Sudhir G. Joshi (25 May 1940 – 17 February 2022) was an Indian politician from the state of Maharashtra and
a senior leader of the Shiv Sena political party. He was a cabinet minister in Government of Maharashtra led by Manohar Joshi. He held Revenue and School Education portfolios. He was Mayor of Mumbai in 1973–74.

Background and Family Information
Joshi was born to Indira Joshi and Gajanan Joshi, a businessman and owner of a local eatery in Dadar, Mumbai. He was married to Suhasini Joshi on 10 June 1965, and has a son, Preshit Joshi. He graduated with a Bachelor of Science degree in Chemistry from D. G. Ruparel College in Matunga.

Career

Political
Joshi started his political career by getting elected as a Corporator in the Brihanmumbai Municipal Corporation (BMC) in 1968. In the BMC elections of 1973, the Shiv Sena-Republican Party of India alliance won a majority. Hence, Joshi was elected to the post of Corporator for another term of 5 years. In the wake of this victory, he was elected to the post of Mayor of Mumbai with the support of one Congress faction, the RPI and even some Corporators of the Muslim League. He remained in office till 1974, after which he resumed his duties as a Corporator till 1978. He was the first Mayor belonging to the Shiv Sena.

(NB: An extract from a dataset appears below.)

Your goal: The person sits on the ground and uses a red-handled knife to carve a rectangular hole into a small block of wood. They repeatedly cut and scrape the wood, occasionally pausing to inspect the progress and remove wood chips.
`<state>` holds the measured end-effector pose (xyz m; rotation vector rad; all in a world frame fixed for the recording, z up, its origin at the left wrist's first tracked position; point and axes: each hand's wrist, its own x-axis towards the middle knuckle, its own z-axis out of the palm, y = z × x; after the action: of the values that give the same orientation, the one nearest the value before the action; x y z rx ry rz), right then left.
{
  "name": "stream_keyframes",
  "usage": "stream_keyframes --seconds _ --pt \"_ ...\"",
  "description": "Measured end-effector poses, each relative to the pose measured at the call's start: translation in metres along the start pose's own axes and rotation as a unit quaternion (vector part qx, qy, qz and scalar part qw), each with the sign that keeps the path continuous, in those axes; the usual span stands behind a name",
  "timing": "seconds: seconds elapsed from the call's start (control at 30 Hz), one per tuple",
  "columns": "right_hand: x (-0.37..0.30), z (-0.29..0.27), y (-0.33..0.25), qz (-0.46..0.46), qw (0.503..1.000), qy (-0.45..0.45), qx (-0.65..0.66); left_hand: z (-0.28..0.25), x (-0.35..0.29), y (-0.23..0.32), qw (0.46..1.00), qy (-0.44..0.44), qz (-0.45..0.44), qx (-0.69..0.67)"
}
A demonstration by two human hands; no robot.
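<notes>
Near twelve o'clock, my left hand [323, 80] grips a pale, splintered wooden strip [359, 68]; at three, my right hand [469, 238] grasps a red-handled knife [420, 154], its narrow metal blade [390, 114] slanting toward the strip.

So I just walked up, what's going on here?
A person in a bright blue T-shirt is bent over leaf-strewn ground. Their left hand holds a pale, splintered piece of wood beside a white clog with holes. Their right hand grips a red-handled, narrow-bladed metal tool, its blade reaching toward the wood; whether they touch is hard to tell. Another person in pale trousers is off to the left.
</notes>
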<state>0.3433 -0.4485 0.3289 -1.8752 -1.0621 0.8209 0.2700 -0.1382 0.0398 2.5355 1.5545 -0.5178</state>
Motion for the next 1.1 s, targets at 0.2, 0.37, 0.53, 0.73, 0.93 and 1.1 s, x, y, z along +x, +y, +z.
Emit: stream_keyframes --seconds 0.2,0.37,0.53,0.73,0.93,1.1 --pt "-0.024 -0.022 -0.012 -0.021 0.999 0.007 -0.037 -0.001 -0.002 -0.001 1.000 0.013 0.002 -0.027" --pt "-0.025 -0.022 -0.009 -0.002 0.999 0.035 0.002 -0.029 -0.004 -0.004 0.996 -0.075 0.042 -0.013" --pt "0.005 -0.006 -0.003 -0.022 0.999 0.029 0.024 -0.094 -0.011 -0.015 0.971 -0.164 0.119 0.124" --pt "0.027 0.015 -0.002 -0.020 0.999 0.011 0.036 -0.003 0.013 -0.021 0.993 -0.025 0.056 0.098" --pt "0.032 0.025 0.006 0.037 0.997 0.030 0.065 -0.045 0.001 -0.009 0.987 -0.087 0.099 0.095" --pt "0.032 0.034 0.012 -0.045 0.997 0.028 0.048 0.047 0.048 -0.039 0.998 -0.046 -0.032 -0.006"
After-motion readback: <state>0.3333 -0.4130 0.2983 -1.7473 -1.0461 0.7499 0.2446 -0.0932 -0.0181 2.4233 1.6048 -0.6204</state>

In 1986, he was elected as a Member of Maharashtra Legislative Council (Vidhan Parishad) in the state of Maharashtra. He held this position till 1999. During this period, from 1992 to 1995, he was the Leader of Opposition in the Vidhan Parishad. In 1995, when the Shiv Sena-BJP alliance came to power, he was allotted the portfolios of Revenue Minister and School Education Minister. Joshi had been the President of the Sthaniya Lokadhikar Samiti (SLS) for 20 years, since 1977. In 1997, after holding the two ministerial portfolios for two years, he resigned from the post of the SLS President. Under his leadership, the SLS had established and secured jobs for many native Maharashtrians in Mumbai's 5 star hotels, banks, the insurance sector, multinational companies, and most importantly, Air India.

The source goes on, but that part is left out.